_WHAT YOU ARE ASKED TO DO_
Look through the listing underneath for "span", and copy every line that has it.

_SOURCE MATERIAL_

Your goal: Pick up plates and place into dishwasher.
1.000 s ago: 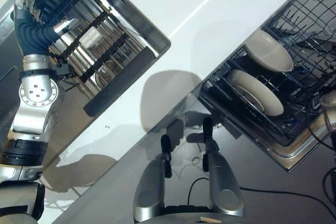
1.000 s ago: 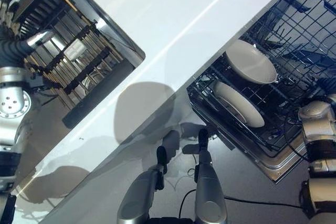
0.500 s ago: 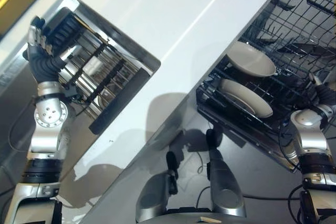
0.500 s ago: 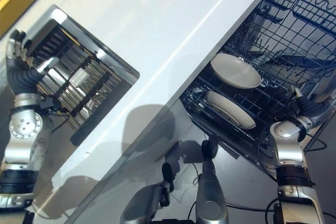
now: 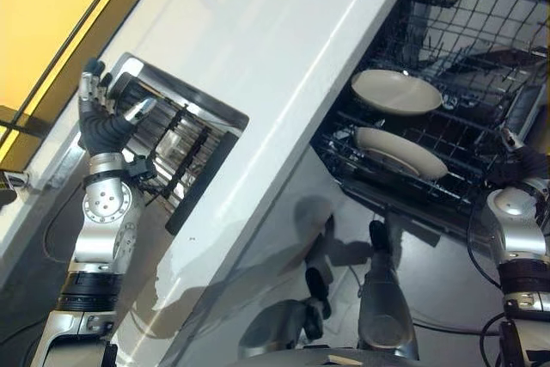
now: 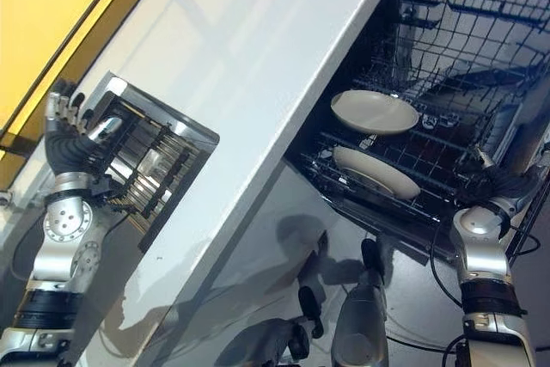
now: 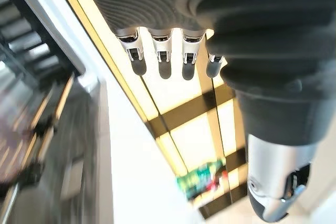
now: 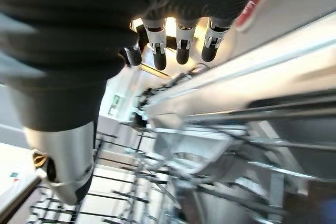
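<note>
Resting in the lower dishwasher rack (image 5: 447,169) are two cream plates. The farther plate (image 5: 396,92) and the nearer plate (image 5: 400,152) sit one behind the other, well apart from both hands. Each shows as a flattened oval with its long axis running roughly across the head view, its broad face turned up and toward the camera, leaning among the wire tines. A white counter (image 5: 284,66) runs diagonally between the dishwasher and a metal dish rack (image 5: 176,148) set at its far left. The left hand (image 5: 101,113) is raised beside that dish rack, fingers straight and spread, holding nothing. The right hand (image 8: 173,40) hangs by the dishwasher's near edge, fingers relaxed and empty.
</note>
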You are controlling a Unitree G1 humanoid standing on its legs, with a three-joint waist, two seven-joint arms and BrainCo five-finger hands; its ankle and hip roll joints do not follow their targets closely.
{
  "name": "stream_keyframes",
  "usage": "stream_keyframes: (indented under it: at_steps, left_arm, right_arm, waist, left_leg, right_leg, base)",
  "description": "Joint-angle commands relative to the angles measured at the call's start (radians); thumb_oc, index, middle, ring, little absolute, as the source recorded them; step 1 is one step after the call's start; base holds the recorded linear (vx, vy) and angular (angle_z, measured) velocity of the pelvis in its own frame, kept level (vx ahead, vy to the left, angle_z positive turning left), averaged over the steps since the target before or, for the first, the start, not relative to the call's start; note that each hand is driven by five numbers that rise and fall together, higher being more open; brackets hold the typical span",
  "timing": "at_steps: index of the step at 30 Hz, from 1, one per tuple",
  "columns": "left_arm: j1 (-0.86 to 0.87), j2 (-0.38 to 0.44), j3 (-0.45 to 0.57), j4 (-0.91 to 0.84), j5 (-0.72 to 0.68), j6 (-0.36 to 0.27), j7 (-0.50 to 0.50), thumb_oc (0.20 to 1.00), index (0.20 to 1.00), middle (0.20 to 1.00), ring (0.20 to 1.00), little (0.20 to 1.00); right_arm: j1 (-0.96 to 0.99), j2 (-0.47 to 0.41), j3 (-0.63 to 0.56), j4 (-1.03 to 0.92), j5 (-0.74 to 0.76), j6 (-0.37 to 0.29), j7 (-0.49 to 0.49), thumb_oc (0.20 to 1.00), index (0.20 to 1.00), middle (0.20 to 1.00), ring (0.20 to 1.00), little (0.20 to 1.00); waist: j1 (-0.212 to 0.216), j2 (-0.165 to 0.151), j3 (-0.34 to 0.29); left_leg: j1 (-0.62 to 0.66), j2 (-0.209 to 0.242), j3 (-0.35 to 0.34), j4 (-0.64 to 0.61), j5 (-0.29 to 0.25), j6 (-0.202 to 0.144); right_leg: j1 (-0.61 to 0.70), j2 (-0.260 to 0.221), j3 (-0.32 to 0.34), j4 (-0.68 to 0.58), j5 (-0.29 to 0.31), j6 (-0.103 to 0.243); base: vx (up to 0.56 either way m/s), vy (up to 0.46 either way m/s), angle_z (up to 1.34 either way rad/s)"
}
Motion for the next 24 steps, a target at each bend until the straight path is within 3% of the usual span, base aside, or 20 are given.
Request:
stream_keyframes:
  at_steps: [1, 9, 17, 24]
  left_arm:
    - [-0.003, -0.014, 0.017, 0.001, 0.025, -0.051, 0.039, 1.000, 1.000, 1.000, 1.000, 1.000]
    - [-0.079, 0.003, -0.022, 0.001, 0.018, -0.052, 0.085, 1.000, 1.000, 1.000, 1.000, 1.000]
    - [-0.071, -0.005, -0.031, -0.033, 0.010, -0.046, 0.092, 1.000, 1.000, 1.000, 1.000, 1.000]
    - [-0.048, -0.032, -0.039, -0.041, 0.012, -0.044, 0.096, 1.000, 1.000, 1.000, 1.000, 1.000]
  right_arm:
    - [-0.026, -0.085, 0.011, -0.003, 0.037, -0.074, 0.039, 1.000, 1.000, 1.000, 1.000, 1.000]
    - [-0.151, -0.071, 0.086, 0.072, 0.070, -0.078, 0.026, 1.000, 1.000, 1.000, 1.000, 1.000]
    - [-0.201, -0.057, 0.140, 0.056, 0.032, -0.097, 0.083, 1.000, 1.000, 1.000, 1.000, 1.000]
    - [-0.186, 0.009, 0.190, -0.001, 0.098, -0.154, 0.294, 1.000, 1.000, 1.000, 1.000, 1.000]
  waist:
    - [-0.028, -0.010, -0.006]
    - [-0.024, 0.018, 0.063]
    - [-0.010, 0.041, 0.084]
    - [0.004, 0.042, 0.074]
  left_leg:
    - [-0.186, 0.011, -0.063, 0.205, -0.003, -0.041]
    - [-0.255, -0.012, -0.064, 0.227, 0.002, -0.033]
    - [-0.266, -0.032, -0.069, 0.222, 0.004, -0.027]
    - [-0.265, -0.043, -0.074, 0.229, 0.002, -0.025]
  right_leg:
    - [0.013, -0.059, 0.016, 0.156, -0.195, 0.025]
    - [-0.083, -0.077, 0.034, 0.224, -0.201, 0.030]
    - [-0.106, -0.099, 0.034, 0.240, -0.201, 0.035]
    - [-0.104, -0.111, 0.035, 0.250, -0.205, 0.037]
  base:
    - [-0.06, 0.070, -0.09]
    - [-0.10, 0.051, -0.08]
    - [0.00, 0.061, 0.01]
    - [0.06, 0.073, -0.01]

_EXPECTED ANSWER_
  "description": "Joint-angle commands relative to the angles measured at the call's start (radians); thumb_oc, index, middle, ring, little absolute, as the source recorded them; step 1 is one step after the call's start; base holds the recorded linear (vx, vy) and angular (angle_z, measured) velocity of the pelvis in its own frame, kept level (vx ahead, vy to the left, angle_z positive turning left), averaged over the steps since the target before or, for the first, the start, not relative to the call's start; note that each hand is driven by five numbers that rise and fall together, higher being more open; brackets hold the typical span",
Motion for the next 24 steps, a target at each bend until the straight path is within 3% of the usual span, base aside, or 20 are given.

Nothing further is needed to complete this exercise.